Les deux soeurs se voyaient chaque semaine mais parlaient peu de la disparition de Michel Dugas. «C'était sa vie privée, un sujet qu'on n'aimait pas aborder.»

Questionnée sur la possibilité que Marie-Jeanne Gendron ait pu vouloir se défendre, Lucie Gendron hausse les épaules : «Je n'ai pas peur de le dire : cet homme-là, c'était un violent.»

Sa soeur ne le lui avait toutefois jamais avoué. «Quand elle arrivait avec des bleus, elle disait qu'elle était tombée. Elle peut avoir vécu l'enfer, cette femme-là», souffle Lucie Gendron, qui devait rendre visite à l'accusée à la prison provinciale de Rimouski aujourd'hui.

Claude Richard, un bon ami et ancien collègue de la victime, doute pour sa part de la thèse de la légitime défense. «Oui, Michel avait des défauts. Mais qui n'en a pas ?» dit le Matanais, rencontré hier après-midi sur le perron de sa maison.

Claude Richard, un vendeur de voitures, affirme être la dernière personne à avoir parlé à Michel Dugas, le vendredi 18 juin 1999 – la veille de sa disparition.

«Jeudi soir, nous étions sortis au centre-ville de Matane pour fêter la promotion de Michel au garage. Je lui ai parlé au téléphone le lendemain, vers 11 h 30. Il m'a dit qu'il ne rentrerait pas au travail et qu'il irait continuer la fête chez un ami à Amqui (le village voisin).»
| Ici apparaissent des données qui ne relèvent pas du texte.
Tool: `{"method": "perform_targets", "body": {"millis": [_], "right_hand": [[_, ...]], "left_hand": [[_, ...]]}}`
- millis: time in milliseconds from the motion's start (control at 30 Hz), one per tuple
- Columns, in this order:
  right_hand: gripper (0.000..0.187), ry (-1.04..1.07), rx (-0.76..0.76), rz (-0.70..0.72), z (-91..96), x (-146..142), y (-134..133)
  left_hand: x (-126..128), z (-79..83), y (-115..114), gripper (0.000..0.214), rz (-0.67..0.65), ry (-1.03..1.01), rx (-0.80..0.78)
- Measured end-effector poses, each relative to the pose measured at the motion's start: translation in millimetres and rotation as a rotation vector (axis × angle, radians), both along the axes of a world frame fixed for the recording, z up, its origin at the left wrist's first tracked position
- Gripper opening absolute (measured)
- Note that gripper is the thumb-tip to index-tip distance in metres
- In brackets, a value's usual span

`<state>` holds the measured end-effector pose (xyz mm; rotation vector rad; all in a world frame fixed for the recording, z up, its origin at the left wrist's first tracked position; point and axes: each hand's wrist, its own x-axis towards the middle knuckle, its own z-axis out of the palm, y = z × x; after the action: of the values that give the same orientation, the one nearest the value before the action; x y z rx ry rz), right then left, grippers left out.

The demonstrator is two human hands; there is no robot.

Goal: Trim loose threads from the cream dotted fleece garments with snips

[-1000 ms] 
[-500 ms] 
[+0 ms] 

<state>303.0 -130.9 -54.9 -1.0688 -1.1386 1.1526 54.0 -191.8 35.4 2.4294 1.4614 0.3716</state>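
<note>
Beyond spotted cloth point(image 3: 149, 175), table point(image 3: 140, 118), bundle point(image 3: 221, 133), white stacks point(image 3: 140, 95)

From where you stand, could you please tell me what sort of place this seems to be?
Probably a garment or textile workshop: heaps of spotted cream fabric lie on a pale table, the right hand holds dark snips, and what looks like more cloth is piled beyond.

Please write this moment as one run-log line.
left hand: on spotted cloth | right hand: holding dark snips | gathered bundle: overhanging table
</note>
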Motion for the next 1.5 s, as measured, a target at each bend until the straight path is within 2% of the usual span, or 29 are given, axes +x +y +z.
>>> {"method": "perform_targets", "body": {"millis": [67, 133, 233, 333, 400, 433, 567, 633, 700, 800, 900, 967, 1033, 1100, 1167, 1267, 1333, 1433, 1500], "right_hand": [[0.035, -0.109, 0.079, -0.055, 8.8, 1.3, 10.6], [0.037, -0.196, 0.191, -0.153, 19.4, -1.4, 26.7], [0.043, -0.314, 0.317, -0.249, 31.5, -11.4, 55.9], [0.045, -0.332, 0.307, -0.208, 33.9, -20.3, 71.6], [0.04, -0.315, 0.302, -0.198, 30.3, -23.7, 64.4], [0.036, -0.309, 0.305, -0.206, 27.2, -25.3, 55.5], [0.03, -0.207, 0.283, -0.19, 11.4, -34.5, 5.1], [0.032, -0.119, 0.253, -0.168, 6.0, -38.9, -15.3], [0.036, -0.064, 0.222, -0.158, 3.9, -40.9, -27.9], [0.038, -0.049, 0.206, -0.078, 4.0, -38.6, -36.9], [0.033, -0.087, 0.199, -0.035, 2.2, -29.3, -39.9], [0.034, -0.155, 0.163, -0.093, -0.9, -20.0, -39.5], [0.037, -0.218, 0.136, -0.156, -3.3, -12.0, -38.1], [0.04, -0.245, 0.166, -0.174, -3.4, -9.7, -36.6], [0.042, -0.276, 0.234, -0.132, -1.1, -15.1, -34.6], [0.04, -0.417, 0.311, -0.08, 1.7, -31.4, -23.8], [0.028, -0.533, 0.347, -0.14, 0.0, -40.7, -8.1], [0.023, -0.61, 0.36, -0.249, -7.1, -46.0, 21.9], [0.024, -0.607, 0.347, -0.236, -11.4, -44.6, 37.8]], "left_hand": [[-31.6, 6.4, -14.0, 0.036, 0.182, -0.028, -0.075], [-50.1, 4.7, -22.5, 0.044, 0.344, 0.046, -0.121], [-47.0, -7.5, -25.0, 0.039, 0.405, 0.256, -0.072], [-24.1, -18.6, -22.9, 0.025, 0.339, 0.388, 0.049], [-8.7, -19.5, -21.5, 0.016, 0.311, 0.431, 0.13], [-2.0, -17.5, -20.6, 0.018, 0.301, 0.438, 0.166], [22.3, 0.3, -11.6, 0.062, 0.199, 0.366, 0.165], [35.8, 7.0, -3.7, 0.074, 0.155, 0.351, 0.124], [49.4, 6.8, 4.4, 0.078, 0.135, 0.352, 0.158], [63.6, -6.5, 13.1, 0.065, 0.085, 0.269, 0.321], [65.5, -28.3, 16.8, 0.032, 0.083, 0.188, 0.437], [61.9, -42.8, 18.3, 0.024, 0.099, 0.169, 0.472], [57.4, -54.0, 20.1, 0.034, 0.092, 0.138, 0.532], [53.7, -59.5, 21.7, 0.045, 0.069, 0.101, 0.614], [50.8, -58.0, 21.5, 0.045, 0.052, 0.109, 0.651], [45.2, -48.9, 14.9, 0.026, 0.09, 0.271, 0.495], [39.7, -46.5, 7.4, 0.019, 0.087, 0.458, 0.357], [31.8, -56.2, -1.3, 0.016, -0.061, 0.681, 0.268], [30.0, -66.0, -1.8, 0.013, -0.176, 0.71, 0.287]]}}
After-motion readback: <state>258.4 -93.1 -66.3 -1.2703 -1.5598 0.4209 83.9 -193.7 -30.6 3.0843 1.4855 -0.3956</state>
Michel Dugas ne s'est jamais rendu chez son ami. Le lendemain, à l'aube, sa Chrysler Concorde grise a été trouvée sur les berges de la rivière Matane, à 100 mètres de son domicile.

Les phares étaient allumés et la portière du conducteur était ouverte. Sa prothèse dentaire et son porte-cartes étaient sur la banquette avant, mais Michel Dugas était introuvable.

«Le lendemain, toute la famille avait participé aux recherches avec Marie-Jeanne Gendron», se souvient Daniel Dugas, le frère de la victime. «Si c'est elle qui l'a tué, je ne sais pas comment elle a fait pour nous cacher ça pendant neuf ans», conclut pour sa part Georges Harrisson, le beau-frère de l'accusée.

Marie-Jeanne Gendron devrait revenir devant le juge au palais de justice de Rimouski le 5 septembre prochain pour son enquête préliminaire. L'enquête sur la mise en liberté des deux autres accusés est fixée à mercredi prochain.